Work instruction
Reproduce only the lines from the one containing "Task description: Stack" through the end of the data, exactly as they stand.

Supplied records
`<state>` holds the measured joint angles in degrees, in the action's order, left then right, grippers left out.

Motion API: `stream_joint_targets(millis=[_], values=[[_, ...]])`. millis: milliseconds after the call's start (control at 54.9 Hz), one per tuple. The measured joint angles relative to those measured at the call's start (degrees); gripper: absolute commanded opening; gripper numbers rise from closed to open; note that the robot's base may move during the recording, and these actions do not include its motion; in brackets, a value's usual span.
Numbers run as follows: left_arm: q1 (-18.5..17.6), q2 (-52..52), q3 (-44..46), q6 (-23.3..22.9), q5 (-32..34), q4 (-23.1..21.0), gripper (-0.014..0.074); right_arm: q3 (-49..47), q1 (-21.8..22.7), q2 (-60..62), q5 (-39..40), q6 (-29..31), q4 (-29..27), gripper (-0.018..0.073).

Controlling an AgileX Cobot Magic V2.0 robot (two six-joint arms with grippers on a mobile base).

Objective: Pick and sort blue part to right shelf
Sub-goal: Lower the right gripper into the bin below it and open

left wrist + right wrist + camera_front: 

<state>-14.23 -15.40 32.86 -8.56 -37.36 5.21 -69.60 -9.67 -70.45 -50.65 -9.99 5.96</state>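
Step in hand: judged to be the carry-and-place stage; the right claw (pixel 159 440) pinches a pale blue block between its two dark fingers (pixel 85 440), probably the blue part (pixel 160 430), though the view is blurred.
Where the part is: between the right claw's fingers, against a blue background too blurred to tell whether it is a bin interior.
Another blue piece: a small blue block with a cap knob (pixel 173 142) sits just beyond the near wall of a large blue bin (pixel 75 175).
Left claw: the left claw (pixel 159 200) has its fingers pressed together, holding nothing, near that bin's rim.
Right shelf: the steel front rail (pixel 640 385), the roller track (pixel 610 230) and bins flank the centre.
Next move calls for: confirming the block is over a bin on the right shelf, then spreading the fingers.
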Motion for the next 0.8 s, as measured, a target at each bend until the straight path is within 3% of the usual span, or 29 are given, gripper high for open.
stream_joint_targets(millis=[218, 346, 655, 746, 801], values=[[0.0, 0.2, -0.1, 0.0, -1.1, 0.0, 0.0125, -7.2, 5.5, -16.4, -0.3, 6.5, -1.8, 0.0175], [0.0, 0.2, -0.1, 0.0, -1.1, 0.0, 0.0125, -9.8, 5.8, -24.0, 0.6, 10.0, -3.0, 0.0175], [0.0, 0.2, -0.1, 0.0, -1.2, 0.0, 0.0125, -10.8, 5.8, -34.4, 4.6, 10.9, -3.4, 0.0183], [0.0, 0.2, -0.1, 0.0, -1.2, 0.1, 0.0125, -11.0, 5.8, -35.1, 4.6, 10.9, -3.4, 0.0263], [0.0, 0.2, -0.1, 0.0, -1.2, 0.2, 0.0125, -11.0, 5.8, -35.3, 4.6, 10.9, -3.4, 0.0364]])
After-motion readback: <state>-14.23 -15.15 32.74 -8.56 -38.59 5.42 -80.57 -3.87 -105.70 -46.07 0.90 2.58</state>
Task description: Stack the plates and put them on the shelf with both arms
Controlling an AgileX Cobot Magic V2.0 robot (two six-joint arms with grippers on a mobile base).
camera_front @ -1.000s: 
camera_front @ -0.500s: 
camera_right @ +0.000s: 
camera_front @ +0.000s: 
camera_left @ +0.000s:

Written response
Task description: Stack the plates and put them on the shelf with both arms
Controlling an AgileX Cobot Magic V2.0 robot (two six-joint arms with grippers on a mobile base).
camera_front @ -1.000s: 
camera_front @ -0.500s: 
camera_right @ +0.000s: 
camera_front @ +0.000s: 
camera_left @ +0.000s:

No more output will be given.